New Initiative Increases Access to Behavioral Health Services

New Initiative Increases Access to Behavioral Health Services

Virginia Health Care Foundation initiative is making behavioral health care more accessible to underserved and uninsured Virginians.

[Richmond, Virginia] – The Virginia Health Care Foundation (VHCF) has awarded over $835,000 in grants to four community health centers to expand the behavioral health services available to their patients.

Making Brighter Days Possible: Increasing Access to Behavioral Health Services (MBDP) is a special 18-month VHCF initiative intended to increase access to behavioral health services for uninsured and medically underserved Virginians. This initiative is made possible by a generous $1 million grant from Sentara Healthcare/Optima Health.

While the need for behavioral health services exists throughout Virginia, it is most acute in Virginia‘s mental health professional shortage areas.  These are localities within the state that have too few behavioral health professionals to serve the number of people who live there. The Health Resources and Services Administration (HRSA) has designated 75% of Virginia localities as mental health professional shortage areas; 40% of all Virginians live in them.

VHCF’s grants are being used to hire behavioral health professionals in some of these shortage areas to provide mental health services.  All incorporate tele-mental health for some component of their work.  The following organizations received the grants:

  • Central Virginia Health Services (CVHS) – $176,250 to add a Licensed Clinical Social Worker (LCSW) to the primary medical care currently provided at its Petersburg Health Care Alliance medical practice. The LCSW will use tele-mental health to provide services to CVHS patients at Southside Community Health Center in Brunswick County and at Charlotte Primary Care in Charlotte County.
  • Hampton Roads Community Health Center (HRCHC) – $210,932 to hire a full-time Licensed Clinical Social Worker and a part-time contracted Telepsychiatrist to provide behavioral health services at HRCHC’s Park Place and Ocean View locations.
  • Johnson Health Center (JHC) – $286,600 to hire a full-time Psychiatric Nurse Practitioner and a full-time Licensed Clinical Social Worker (LCSW) or Licensed Professional Counselor (LPC) to serve pediatric and adult patients at JHC’s Amherst County, Bedford County, and Campbell County sites. The grant will also fund a telehealth device enabling JHC psychiatrists to provide telepyschiatry services to patients.
  • Tri-Area Community Health (TACH) – $161,969 to hire a full-time clinical psychologist for its practice in Floyd County and to increase the hours of a Telepsychiatrist to expand services to TACH’s sites in Carroll and Franklin Counties.

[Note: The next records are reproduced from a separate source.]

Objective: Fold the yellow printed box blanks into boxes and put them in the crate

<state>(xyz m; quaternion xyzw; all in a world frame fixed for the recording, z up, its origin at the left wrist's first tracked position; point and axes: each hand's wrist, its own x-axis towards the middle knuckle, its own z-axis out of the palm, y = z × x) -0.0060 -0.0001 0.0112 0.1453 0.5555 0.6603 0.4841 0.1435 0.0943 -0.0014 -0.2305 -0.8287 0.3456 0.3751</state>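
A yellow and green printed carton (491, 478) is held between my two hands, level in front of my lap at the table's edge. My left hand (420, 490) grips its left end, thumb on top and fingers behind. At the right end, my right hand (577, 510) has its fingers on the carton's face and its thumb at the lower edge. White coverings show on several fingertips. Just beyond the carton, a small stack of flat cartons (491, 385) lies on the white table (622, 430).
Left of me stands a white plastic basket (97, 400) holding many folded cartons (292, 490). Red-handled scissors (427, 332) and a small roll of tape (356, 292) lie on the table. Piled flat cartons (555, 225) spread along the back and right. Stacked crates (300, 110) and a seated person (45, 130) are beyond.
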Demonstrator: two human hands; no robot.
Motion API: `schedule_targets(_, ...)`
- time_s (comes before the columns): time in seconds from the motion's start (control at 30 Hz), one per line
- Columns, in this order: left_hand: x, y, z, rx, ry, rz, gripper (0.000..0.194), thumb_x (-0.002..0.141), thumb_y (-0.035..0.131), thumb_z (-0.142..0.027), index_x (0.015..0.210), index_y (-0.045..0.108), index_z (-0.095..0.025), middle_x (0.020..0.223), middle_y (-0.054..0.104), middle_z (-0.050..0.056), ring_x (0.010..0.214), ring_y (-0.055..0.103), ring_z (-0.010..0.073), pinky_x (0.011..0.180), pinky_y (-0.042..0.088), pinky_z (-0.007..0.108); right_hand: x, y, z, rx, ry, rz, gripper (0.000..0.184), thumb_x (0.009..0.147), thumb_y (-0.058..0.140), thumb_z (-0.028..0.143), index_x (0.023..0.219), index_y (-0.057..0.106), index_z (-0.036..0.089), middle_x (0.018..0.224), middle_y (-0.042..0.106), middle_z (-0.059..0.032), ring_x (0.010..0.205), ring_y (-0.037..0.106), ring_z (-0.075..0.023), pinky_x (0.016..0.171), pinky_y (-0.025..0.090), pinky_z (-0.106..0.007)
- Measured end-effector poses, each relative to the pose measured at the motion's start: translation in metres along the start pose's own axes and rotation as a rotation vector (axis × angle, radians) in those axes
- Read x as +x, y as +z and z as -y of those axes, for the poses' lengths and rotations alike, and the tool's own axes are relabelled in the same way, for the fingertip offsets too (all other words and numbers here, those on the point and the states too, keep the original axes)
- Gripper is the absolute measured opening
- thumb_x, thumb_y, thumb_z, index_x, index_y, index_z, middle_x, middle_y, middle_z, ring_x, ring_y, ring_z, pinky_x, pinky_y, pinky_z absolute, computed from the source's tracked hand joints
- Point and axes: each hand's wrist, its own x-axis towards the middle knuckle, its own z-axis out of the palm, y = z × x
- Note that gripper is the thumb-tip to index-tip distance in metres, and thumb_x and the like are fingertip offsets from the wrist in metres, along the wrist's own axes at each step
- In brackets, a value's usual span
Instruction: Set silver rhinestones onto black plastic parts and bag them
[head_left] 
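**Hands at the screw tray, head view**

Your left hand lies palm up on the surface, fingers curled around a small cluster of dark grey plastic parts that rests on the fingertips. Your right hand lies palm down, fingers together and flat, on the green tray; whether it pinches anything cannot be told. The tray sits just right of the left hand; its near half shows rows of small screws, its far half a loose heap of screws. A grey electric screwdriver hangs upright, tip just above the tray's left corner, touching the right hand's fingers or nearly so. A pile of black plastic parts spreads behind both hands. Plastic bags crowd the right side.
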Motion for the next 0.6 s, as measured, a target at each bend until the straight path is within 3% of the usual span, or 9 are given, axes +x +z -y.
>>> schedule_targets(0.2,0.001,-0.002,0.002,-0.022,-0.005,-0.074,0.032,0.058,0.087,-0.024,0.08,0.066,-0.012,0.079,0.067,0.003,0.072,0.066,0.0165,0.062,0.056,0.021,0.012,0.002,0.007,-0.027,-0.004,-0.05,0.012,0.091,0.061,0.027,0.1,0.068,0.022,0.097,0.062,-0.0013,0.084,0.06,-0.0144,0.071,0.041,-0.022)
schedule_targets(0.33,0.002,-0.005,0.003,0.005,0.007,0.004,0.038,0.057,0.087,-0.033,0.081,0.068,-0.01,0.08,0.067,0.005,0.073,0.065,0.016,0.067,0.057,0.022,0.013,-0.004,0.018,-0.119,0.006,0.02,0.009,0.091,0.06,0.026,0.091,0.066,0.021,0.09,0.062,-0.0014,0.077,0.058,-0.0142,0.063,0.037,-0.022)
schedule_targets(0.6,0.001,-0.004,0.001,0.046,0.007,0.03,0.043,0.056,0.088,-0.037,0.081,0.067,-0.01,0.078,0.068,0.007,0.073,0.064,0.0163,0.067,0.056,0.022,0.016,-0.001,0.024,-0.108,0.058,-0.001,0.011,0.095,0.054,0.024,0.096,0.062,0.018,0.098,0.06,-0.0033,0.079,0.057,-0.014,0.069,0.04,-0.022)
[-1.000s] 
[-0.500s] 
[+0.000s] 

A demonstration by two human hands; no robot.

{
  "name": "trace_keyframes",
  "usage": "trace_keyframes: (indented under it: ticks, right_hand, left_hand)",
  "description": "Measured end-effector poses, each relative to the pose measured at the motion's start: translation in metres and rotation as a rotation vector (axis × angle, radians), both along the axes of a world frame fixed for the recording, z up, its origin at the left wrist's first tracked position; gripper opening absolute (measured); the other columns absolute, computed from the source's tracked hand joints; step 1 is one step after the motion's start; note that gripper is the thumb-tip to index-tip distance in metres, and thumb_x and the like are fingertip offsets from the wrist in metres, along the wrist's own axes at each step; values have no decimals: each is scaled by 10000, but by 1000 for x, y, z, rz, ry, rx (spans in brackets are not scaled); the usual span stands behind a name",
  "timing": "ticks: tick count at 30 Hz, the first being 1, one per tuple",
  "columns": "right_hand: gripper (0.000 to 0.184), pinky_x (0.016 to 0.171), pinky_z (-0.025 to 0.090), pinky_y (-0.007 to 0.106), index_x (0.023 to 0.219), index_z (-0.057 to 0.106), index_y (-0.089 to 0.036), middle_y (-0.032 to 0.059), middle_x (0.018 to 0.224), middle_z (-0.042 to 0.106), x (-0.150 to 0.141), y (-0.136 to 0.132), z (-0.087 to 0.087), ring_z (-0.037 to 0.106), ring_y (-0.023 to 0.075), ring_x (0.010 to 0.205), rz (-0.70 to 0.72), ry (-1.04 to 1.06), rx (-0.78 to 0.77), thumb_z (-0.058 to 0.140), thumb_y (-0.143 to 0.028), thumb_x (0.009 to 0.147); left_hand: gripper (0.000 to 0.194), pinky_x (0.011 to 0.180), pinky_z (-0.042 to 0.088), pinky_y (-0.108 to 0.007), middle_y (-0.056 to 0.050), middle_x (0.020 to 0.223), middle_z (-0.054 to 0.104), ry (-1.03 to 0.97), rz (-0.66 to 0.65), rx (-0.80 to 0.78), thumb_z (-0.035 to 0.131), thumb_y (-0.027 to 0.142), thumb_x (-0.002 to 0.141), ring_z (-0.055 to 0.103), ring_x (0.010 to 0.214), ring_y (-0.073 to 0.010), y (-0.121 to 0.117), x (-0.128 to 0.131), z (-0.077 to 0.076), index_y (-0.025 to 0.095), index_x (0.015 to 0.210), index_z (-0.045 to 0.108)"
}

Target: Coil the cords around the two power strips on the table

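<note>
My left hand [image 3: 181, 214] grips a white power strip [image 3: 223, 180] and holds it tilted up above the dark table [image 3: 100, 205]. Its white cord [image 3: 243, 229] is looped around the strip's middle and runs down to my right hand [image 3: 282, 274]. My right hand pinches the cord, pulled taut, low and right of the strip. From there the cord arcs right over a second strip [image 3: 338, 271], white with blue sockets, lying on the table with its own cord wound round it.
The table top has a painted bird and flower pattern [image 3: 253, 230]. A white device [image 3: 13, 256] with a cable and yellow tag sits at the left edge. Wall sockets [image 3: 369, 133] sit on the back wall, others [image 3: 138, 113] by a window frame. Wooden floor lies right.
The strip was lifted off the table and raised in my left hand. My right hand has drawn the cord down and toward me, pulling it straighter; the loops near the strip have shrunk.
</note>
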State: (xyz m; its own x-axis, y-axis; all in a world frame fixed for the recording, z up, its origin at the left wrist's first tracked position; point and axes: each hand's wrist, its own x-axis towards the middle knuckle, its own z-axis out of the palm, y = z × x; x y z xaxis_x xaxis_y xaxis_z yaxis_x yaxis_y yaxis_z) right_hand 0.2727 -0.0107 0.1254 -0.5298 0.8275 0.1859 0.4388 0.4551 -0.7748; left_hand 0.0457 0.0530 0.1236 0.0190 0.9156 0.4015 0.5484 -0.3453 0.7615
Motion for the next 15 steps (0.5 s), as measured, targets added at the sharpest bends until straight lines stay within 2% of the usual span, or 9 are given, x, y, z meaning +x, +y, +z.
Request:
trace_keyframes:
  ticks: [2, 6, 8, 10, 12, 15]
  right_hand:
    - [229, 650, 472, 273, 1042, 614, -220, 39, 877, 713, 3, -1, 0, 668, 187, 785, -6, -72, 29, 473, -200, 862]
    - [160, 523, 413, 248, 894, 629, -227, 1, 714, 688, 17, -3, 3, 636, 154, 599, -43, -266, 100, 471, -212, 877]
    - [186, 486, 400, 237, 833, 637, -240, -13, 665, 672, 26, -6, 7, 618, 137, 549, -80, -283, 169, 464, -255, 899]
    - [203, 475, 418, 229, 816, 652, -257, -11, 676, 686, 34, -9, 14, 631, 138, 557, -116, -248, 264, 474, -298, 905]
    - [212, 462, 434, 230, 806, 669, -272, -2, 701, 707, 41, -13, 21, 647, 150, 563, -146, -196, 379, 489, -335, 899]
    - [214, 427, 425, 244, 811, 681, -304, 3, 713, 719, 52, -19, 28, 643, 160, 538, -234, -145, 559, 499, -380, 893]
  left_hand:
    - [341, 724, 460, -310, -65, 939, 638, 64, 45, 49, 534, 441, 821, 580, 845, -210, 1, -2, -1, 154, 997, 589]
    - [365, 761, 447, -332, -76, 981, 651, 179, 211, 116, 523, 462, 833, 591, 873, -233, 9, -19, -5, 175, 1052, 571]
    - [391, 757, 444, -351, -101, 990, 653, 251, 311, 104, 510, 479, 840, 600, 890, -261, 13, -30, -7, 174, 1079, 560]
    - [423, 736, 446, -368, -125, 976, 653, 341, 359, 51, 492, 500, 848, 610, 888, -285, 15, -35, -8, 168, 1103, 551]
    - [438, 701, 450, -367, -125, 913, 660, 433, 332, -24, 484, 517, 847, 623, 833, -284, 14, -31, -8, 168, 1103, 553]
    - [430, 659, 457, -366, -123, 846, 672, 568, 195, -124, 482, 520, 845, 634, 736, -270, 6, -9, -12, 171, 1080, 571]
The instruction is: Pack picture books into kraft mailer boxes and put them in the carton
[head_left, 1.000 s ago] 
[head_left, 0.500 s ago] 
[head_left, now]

“We are delighted to be able to help bring more mental health services to these medical practices, said Deborah Oswalt, VHCF’s Executive Director. “VHCF is dedicated to addressing the shortage of mental health services in Virginia. With the capacity to provide additional treatment, more Virginians will be able to obtain the mental health care they need.”

The Virginia Health Care Foundation is a non-profit public/private partnership with a mission to increase access to primary health care for uninsured and medically underserved Virginians. The Foundation was initiated by the General Assembly and its Joint Commission on Health Care in 1992. Since its inception, it has funded 421 community-based projects across the Commonwealth, and its programs and partnerships have touched the lives of more than 700,000 uninsured Virginians.